(Task input Opens)

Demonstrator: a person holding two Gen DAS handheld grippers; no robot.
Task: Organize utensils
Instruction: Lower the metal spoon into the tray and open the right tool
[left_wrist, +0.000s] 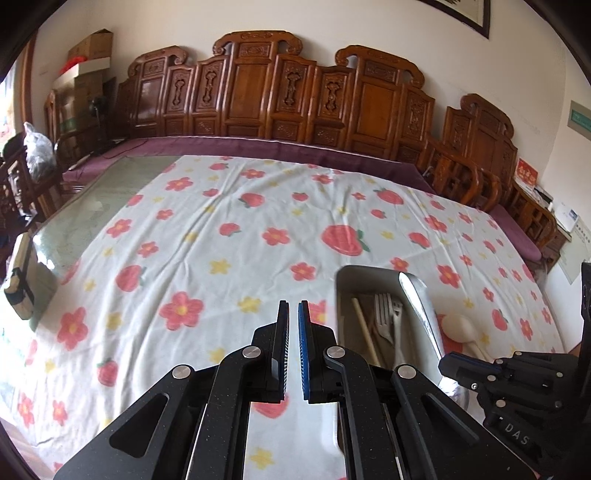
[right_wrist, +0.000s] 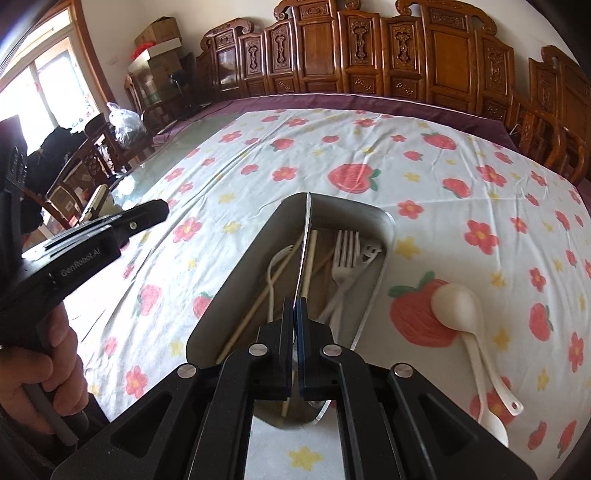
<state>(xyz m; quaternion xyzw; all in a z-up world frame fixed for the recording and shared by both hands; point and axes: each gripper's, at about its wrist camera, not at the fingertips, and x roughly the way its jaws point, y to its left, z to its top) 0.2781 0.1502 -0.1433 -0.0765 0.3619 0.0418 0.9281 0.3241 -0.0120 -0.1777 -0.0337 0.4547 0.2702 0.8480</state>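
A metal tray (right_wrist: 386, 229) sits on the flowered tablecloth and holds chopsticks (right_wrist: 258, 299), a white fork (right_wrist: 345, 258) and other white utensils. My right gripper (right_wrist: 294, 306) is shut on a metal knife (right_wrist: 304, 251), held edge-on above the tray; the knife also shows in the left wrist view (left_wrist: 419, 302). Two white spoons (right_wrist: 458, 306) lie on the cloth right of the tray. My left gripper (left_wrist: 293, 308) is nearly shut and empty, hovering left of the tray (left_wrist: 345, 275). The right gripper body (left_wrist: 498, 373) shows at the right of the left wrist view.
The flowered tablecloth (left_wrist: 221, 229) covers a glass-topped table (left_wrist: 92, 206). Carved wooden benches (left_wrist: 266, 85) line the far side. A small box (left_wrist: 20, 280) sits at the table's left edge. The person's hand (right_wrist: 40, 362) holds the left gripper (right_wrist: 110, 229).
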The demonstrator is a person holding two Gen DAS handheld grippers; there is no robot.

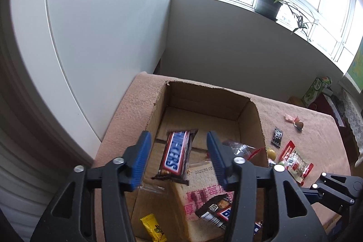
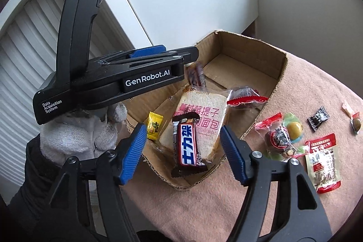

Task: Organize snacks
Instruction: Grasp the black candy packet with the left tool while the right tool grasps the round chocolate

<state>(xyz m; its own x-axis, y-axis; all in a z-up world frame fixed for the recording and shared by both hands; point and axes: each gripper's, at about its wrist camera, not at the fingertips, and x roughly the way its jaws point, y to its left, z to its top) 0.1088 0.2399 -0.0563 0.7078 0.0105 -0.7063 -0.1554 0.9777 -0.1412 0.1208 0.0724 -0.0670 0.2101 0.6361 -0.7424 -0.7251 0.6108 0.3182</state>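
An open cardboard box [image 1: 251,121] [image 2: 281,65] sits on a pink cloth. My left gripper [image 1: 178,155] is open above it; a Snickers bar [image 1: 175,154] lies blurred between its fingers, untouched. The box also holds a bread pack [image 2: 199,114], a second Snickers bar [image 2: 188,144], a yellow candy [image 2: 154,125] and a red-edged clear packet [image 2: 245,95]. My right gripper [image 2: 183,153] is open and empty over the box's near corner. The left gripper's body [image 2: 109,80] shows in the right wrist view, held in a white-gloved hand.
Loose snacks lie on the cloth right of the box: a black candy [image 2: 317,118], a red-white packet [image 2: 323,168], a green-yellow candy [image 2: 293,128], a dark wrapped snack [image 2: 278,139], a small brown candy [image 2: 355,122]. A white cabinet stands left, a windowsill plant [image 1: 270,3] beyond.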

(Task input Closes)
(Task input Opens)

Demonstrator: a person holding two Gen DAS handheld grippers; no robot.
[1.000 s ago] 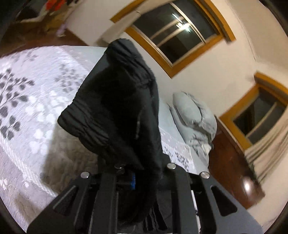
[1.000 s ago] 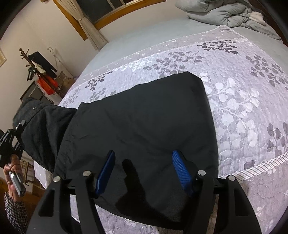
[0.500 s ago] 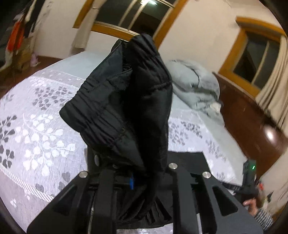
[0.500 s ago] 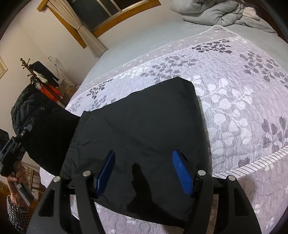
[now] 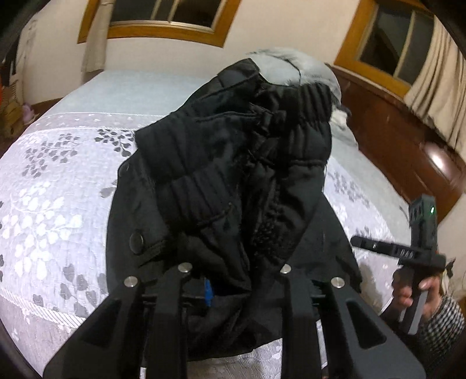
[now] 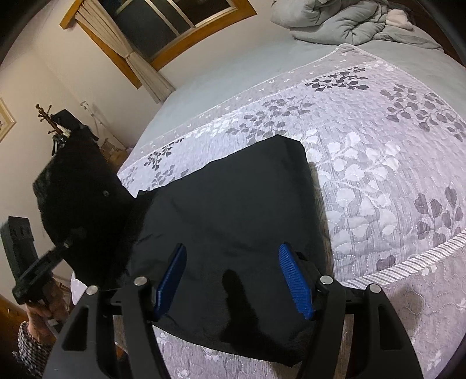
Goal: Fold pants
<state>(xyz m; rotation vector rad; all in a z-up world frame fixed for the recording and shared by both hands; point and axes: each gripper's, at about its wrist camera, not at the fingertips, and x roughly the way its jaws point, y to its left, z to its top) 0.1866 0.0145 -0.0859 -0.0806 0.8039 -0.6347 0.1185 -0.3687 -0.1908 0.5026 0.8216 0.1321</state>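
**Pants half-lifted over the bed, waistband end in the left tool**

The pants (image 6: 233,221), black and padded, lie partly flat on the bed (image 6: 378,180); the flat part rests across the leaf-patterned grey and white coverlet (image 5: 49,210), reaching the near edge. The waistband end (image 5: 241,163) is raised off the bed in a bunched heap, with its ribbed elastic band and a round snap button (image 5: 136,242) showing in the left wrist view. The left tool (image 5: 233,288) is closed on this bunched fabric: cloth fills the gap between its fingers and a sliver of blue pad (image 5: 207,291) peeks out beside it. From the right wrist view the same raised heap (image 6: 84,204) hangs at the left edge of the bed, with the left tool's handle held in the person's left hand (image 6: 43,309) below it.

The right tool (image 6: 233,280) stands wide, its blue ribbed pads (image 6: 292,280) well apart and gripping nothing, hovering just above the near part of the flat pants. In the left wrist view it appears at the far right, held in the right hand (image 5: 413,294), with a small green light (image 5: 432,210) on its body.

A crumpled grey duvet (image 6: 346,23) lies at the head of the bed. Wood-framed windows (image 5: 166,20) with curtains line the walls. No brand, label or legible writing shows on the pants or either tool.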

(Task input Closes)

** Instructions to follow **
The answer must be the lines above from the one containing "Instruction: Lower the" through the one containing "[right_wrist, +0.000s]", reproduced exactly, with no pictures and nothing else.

** Result of the task **
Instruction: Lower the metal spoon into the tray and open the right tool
[left_wrist, +0.000s] 
[right_wrist, +0.000s] 

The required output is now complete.